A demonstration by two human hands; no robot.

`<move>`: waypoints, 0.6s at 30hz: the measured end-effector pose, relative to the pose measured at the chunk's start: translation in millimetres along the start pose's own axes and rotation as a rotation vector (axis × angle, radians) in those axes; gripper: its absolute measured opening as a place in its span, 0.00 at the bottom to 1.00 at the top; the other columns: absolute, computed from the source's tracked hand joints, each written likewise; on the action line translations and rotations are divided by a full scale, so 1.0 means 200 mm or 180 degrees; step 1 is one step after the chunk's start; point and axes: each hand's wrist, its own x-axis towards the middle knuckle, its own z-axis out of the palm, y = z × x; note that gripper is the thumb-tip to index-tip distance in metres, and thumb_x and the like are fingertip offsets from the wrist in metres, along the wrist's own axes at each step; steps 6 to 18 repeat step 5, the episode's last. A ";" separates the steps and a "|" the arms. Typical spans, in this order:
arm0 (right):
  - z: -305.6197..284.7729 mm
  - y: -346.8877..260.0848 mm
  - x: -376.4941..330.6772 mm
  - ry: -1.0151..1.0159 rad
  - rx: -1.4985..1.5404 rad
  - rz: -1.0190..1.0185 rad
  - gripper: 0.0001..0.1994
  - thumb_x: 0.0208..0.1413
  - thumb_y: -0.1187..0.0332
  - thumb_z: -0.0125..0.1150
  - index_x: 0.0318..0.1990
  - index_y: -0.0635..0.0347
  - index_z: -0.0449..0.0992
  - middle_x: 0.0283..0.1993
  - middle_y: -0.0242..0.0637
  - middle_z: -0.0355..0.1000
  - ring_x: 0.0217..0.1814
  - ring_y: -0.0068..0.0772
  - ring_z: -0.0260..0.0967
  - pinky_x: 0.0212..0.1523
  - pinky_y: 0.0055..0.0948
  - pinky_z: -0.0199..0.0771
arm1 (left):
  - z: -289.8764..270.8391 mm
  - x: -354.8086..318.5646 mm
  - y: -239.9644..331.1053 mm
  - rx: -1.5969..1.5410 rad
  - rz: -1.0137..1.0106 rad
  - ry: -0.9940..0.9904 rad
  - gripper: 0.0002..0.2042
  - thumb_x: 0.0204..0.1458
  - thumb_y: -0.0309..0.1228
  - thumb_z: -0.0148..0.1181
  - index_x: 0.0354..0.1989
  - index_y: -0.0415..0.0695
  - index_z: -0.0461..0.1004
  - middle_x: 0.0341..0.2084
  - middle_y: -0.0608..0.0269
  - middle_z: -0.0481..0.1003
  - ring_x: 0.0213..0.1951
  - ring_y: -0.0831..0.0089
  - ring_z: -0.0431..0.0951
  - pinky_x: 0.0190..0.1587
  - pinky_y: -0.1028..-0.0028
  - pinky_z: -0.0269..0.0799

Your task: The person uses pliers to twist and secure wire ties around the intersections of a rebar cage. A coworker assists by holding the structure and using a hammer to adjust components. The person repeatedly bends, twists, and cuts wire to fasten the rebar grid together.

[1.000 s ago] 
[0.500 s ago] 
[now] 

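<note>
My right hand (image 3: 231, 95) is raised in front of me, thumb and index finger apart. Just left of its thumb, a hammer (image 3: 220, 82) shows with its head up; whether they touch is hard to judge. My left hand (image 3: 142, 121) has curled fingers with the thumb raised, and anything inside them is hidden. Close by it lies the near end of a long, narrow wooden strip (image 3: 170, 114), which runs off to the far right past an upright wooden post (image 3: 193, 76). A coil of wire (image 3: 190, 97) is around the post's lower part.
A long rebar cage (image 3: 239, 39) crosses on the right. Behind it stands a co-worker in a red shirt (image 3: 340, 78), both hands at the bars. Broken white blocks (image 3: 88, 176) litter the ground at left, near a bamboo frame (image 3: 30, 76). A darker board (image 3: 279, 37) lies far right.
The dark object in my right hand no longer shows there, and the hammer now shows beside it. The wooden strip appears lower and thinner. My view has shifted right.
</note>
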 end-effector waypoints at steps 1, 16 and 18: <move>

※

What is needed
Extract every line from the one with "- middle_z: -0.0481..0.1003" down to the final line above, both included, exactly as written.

Expected output
  - middle_z: -0.0481..0.1003
  - ring_x: 0.0213..0.1951
  - ring_y: -0.0831..0.0089
  - ring_z: -0.0431..0.0951
  - pinky_x: 0.0190..0.1587
  - pinky_y: -0.1028..-0.0028
  - pinky_z: -0.0269..0.0799

Your task: The person uses pliers to twist and secure wire ties around the intersections of a rebar cage. A coworker assists by holding the structure and using a hammer to adjust components. The person repeatedly bends, twists, and cuts wire to fasten the rebar grid together.

[1.000 s ago] 
[0.500 s ago] 
[now] 

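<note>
My right hand (image 3: 231, 95) is raised in front of me, thumb and index finger apart. Just left of its thumb, a hammer (image 3: 220, 82) shows with its head up; whether they touch is hard to judge. My left hand (image 3: 142, 121) has curled fingers with the thumb raised, and anything inside them is hidden. Close by it lies the near end of a long, narrow wooden strip (image 3: 170, 114), which runs off to the far right past an upright wooden post (image 3: 193, 76). A coil of wire (image 3: 190, 97) is around the post's lower part.
A long rebar cage (image 3: 239, 39) crosses on the right. Behind it stands a co-worker in a red shirt (image 3: 340, 78), both hands at the bars. Broken white blocks (image 3: 88, 176) litter the ground at left, near a bamboo frame (image 3: 30, 76). A darker board (image 3: 279, 37) lies far right.
The dark object in my right hand no longer shows there, and the hammer now shows beside it. The wooden strip appears lower and thinner. My view has shifted right.
</note>
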 end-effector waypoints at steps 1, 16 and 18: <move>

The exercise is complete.